Non-limiting examples of metals for use in the metallic particles and/or metallic nanoparticles and security features of the present invention include transition metals as well as main group metals such as, for example, silver, gold, copper, nickel, cobalt, palladium, platinum, indium, tin, zinc, titanium, chromium, tantalum, tungsten, iron, rhodium, iridium, ruthenium, osmium, lead and mixtures thereof. Non-limiting examples of preferred metals for use in the present invention include silver, gold, zinc, tin, copper, nickel, cobalt, rhodium, palladium and platinum—silver, copper and nickel being particularly preferred. The metallic particles and/or metallic nanoparticles optionally comprise a metal selected from the group consisting of silver, gold, zinc, tin, copper, platinum and palladium or a combination thereof. Non-limiting examples of metal-containing compounds or components that exhibit metallic characteristics and that may be useful as metallic particles and/or metallic nanoparticles of the security features and inks of the present invention include metal oxides, metal nitrides (e.g., titanium nitride or tantalum nitride), metal sulphides and some semiconductors. The metal-containing compound(s) preferably have a small electronic band gap that gives rise to metallic properties or characteristics. A non-limiting list of exemplary metal oxides includes bronzes such as tungsten bronzes including hydrogen tungsten oxide, sodium tungsten oxide and lithium tungsten oxide as well as other bronzes such as phosphor bronzes. Additional tungsten oxides are described in Published U.S. Patent Application No. 2005/0271566A1, which published Dec. 8, 2005, the entirety of which is incorporated herein by reference. In one aspect, the metallic particles and/or metallic nanoparticles comprise a mineral having a metallic characteristic. A non-limiting list of exemplary minerals suitable for the metallic particles and/or metallic nanoparticles includes marcasites and pyrites. In another embodiment, the metallic particles and/or the metallic nanoparticles comprise an enamel or a glass/metal composite that provides a metallic characteristic. In one embodiment, the metallic particles and/or metallic nanoparticles comprise a pearlescent material and/or an opalescent material that provides a metallic characteristic.
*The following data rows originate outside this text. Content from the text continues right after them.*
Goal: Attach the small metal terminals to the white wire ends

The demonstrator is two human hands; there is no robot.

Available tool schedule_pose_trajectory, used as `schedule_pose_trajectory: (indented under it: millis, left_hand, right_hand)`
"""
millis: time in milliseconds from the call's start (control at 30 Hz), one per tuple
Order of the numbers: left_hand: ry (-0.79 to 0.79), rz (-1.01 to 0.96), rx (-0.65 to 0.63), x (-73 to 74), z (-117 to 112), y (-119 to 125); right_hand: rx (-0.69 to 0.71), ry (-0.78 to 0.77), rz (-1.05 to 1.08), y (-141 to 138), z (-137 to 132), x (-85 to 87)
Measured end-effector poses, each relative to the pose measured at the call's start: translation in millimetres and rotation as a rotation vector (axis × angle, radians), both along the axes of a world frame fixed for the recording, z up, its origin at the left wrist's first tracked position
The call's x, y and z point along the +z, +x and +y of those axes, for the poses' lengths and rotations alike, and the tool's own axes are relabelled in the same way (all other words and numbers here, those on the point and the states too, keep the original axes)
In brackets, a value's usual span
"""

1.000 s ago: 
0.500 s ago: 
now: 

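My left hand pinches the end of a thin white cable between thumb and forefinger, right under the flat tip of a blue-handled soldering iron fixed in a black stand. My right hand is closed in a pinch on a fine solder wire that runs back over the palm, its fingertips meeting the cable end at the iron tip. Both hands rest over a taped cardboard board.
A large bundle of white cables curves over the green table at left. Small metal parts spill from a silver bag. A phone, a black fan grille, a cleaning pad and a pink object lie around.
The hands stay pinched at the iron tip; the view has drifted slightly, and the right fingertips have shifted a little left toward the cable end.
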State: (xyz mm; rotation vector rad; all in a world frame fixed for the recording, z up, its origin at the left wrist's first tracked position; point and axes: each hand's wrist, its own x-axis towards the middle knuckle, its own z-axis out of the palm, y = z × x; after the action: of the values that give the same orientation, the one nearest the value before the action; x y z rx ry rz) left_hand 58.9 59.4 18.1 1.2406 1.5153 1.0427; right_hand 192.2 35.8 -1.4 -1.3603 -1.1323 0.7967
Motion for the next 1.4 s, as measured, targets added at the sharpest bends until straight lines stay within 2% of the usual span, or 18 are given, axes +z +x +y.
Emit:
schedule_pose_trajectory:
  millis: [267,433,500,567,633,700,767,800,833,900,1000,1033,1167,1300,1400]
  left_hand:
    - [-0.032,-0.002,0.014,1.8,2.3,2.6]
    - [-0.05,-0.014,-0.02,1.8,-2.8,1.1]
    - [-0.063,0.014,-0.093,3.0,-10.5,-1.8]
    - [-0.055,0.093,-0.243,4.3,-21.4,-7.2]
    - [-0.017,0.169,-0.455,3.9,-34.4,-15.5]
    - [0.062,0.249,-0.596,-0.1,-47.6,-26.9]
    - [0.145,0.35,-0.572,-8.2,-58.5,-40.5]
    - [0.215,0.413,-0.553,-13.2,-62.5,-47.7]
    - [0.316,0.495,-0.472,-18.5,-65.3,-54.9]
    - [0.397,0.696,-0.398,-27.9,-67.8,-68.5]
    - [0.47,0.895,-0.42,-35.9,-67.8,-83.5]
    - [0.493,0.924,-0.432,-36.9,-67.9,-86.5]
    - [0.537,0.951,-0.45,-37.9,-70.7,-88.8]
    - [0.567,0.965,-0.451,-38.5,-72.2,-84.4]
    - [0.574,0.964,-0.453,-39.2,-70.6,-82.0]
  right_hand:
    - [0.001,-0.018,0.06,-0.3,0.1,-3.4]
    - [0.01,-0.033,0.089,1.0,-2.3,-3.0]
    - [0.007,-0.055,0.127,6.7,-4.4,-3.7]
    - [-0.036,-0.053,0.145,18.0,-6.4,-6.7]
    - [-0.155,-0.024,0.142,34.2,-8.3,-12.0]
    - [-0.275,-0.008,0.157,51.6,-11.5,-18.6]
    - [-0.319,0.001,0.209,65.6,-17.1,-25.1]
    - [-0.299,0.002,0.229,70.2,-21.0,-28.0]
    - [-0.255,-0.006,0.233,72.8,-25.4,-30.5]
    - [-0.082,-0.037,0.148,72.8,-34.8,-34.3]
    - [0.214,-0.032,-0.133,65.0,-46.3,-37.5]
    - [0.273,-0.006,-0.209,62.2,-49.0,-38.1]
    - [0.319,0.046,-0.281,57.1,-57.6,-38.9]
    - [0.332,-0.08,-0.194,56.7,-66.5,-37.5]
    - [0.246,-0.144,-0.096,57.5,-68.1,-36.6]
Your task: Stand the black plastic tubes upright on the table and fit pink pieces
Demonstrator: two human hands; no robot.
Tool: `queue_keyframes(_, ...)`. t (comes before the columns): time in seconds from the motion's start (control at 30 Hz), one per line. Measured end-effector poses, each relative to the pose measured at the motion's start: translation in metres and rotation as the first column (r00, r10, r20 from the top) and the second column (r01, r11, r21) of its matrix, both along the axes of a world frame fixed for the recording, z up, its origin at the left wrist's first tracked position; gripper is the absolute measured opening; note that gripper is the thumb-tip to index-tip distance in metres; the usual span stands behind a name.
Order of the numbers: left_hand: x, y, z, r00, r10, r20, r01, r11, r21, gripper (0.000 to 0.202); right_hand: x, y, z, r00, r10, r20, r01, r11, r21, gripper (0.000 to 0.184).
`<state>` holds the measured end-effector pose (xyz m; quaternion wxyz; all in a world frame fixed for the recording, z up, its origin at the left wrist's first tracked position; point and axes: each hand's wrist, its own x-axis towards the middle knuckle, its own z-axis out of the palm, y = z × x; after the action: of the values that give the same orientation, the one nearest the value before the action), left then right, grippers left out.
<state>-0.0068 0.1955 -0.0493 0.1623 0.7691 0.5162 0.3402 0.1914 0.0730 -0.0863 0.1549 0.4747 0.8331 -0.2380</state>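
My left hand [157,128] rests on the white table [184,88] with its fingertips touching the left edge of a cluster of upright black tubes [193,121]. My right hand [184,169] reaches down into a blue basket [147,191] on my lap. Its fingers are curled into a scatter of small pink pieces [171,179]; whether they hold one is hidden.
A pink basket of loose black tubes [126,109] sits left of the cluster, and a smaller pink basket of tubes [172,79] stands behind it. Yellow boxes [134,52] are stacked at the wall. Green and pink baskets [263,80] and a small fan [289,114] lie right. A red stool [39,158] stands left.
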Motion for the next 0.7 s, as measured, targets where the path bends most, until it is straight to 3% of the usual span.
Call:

The security features of the present invention (as well as the inks used to make, form, print, or create the security features of the present invention) also, in one embodiment, comprise mixtures of two or more different metallic particles and/or metallic nanoparticles, optionally with a pigment or a dye. In another embodiment, the security features of the present invention comprise metallic particles and/or metallic nanoparticles that comprise two or more metals in the form of an alloy or a mixture of metals or metal containing compounds. Non-limiting examples of alloys useful as metallic particles and/or metallic nanoparticles of the invention include Cu/Zn, Cu/Sn, Ag/Ni, Ag/Cu, Pt/Cu, Ru/Pt, Ir/Pt and Ag/Co. Optionally, the metallic particles and/or nanoparticles comprise an alloy such as bronze, tungsten bronzes or brass. Also, in an embodiment, the metallic particles and/or metallic nanoparticles have a core-shell structure made of two different metals such as, for example, a core comprising nickel and a shell comprising silver (e.g. a nickel core having a diameter of about 20 nm surrounded by an about 15 nm thick silver shell). In another embodiment, the core-shell structure may be comprised of a metal oxide core with another metal oxide coating. A non-limiting example is a nanoparticle core-shell structure comprising a mica core and a titania coating. In another embodiment, the metallic particles and/or metallic nanoparticles comprise metal-effect particles and/or pigments. One method for creating metal effect pigments is to deposit thin layers of one metal oxide or ceramic on the surface of another (e.g. TiO2 on mica). Metal-effect pigments are further described in CENEAR Vol. 81, No. 44, pp. 25-27 (Nov. 3, 2003) (ISSN 0009-2347), the entirety of which is incorporated herein by reference.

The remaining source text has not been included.